Please transcribe every record below exactly as it appears.

===== The data =====

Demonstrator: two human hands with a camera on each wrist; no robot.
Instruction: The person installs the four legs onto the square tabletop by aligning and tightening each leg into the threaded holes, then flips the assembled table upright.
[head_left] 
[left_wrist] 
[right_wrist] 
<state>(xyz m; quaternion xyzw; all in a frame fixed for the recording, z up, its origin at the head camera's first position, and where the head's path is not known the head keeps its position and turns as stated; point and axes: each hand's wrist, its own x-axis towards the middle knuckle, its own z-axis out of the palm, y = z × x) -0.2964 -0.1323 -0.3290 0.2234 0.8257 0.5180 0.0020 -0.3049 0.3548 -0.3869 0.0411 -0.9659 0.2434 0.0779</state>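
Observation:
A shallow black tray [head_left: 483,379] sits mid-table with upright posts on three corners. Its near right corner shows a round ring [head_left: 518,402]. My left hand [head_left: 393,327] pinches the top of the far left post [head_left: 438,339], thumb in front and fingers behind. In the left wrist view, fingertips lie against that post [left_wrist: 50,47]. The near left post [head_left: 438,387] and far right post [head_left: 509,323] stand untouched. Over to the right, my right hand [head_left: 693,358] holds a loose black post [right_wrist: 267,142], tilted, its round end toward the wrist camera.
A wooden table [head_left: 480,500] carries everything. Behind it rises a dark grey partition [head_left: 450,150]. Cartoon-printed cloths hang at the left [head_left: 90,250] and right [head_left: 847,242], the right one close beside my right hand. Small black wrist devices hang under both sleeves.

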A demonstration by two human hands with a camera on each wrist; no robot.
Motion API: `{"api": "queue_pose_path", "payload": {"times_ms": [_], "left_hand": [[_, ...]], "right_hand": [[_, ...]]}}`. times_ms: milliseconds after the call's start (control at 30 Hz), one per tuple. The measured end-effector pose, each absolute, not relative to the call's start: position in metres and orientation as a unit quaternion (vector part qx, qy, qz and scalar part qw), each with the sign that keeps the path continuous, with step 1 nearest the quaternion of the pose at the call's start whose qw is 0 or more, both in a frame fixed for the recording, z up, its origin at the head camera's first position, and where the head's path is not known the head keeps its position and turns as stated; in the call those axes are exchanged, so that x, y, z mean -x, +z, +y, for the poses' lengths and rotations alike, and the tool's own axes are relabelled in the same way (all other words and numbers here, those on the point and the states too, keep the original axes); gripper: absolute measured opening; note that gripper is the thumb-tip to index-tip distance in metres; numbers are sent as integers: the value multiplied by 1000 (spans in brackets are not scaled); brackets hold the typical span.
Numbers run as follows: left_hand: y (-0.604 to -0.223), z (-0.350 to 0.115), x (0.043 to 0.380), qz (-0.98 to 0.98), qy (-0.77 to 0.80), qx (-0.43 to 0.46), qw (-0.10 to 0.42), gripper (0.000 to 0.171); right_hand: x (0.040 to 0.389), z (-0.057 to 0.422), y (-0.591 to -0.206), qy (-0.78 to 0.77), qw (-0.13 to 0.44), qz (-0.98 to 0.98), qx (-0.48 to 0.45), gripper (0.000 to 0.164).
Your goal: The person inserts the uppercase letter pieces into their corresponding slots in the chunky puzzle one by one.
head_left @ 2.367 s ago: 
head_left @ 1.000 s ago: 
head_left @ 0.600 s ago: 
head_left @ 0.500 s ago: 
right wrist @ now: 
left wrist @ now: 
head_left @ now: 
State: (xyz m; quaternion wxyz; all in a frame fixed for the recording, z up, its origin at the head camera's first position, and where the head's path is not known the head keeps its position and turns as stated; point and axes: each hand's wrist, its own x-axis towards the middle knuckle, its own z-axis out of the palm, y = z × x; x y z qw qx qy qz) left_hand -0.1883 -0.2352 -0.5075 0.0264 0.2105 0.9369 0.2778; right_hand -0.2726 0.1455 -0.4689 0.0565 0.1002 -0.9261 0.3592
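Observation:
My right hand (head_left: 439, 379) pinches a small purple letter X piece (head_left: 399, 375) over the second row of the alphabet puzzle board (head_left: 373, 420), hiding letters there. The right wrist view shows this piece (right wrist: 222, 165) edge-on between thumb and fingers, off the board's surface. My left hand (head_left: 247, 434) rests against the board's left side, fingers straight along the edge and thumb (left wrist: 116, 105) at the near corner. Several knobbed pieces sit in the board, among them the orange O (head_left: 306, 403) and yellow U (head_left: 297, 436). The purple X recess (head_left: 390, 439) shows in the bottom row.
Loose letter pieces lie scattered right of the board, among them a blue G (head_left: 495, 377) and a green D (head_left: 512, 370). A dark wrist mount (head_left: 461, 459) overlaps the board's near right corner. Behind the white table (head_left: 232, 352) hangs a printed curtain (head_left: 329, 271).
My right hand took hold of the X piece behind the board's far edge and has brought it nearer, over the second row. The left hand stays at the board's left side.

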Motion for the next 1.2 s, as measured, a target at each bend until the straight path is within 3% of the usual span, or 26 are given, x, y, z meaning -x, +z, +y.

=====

*Answer space*
Demonstrator: two human hands with a camera on each wrist; no robot.
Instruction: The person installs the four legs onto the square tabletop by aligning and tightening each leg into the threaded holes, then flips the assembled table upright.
[head_left] 
[left_wrist] 
[right_wrist] 
<state>(xyz m; quaternion xyzw; all in a frame fixed for the recording, z up, its origin at the head camera's first position, and where the head's path is not known the head keeps its position and turns as stated; point and axes: each hand's wrist, its own x-axis towards the middle knuckle, its own z-axis out of the palm, y = z × x) -0.2964 -0.1323 -0.3290 0.2234 0.8257 0.5180 0.0020 -0.3049 0.3548 -0.3869 0.0411 -0.9659 0.2434 0.0779</state>
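Observation:
A shallow black tray [head_left: 483,379] sits mid-table with upright posts on three corners. Its near right corner shows a round ring [head_left: 518,402]. My left hand [head_left: 393,327] pinches the top of the far left post [head_left: 438,339], thumb in front and fingers behind. In the left wrist view, fingertips lie against that post [left_wrist: 50,47]. The near left post [head_left: 438,387] and far right post [head_left: 509,323] stand untouched. Over to the right, my right hand [head_left: 693,358] holds a loose black post [right_wrist: 267,142], tilted, its round end toward the wrist camera.
A wooden table [head_left: 480,500] carries everything. Behind it rises a dark grey partition [head_left: 450,150]. Cartoon-printed cloths hang at the left [head_left: 90,250] and right [head_left: 847,242], the right one close beside my right hand. Small black wrist devices hang under both sleeves.
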
A demonstration by two human hands with a camera on each wrist; no robot.
Motion API: `{"api": "queue_pose_path", "payload": {"times_ms": [_], "left_hand": [[_, ...]], "right_hand": [[_, ...]]}}`. times_ms: milliseconds after the call's start (control at 30 Hz), one per tuple. The measured end-effector pose, each absolute, not relative to the call's start: position in metres and orientation as a unit quaternion (vector part qx, qy, qz and scalar part qw), each with the sign that keeps the path continuous, with step 1 nearest the quaternion of the pose at the call's start whose qw is 0 or more, both in a frame fixed for the recording, z up, its origin at the head camera's first position, and where the head's path is not known the head keeps its position and turns as stated; in the call those axes are exchanged, so that x, y, z mean -x, +z, +y, for the poses' lengths and rotations alike, and the tool's own axes are relabelled in the same way (all other words and numbers here, those on the point and the states too, keep the original axes); gripper: absolute measured opening; note that gripper is the thumb-tip to index-tip distance in metres; numbers are sent as integers: the value multiplied by 1000 (spans in brackets are not scaled); brackets hold the typical span.
Numbers run as follows: left_hand: y (-0.604 to -0.223), z (-0.350 to 0.115), x (0.043 to 0.380), qz (-0.98 to 0.98), qy (-0.77 to 0.80), qx (-0.43 to 0.46), qw (-0.10 to 0.42), gripper (0.000 to 0.171); right_hand: x (0.040 to 0.389), z (-0.057 to 0.422), y (-0.591 to -0.206), qy (-0.78 to 0.77), qw (-0.13 to 0.44), qz (-0.98 to 0.98), qx (-0.48 to 0.45), gripper (0.000 to 0.164).
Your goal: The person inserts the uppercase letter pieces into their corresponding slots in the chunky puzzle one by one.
head_left @ 2.367 s ago: 
head_left @ 1.000 s ago: 
head_left @ 0.600 s ago: 
head_left @ 0.500 s ago: 
right wrist @ now: 
left wrist @ now: 
head_left @ now: 
State: (xyz m; quaternion wxyz; all in a frame fixed for the recording, z up, its origin at the head camera's first position, and where the head's path is not known the head keeps its position and turns as stated; point and axes: each hand's wrist, its own x-axis towards the middle knuckle, its own z-axis out of the palm, y = z × x; x y z qw qx qy qz) left_hand -0.1883 -0.2352 -0.5075 0.0264 0.2105 0.9369 0.2778; right_hand -0.2726 0.1455 -0.4689 0.0565 0.1002 -0.9261 0.3592
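Observation:
My right hand (head_left: 439, 379) pinches a small purple letter X piece (head_left: 399, 375) over the second row of the alphabet puzzle board (head_left: 373, 420), hiding letters there. The right wrist view shows this piece (right wrist: 222, 165) edge-on between thumb and fingers, off the board's surface. My left hand (head_left: 247, 434) rests against the board's left side, fingers straight along the edge and thumb (left wrist: 116, 105) at the near corner. Several knobbed pieces sit in the board, among them the orange O (head_left: 306, 403) and yellow U (head_left: 297, 436). The purple X recess (head_left: 390, 439) shows in the bottom row.
Loose letter pieces lie scattered right of the board, among them a blue G (head_left: 495, 377) and a green D (head_left: 512, 370). A dark wrist mount (head_left: 461, 459) overlaps the board's near right corner. Behind the white table (head_left: 232, 352) hangs a printed curtain (head_left: 329, 271).
My right hand took hold of the X piece behind the board's far edge and has brought it nearer, over the second row. The left hand stays at the board's left side.
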
Motion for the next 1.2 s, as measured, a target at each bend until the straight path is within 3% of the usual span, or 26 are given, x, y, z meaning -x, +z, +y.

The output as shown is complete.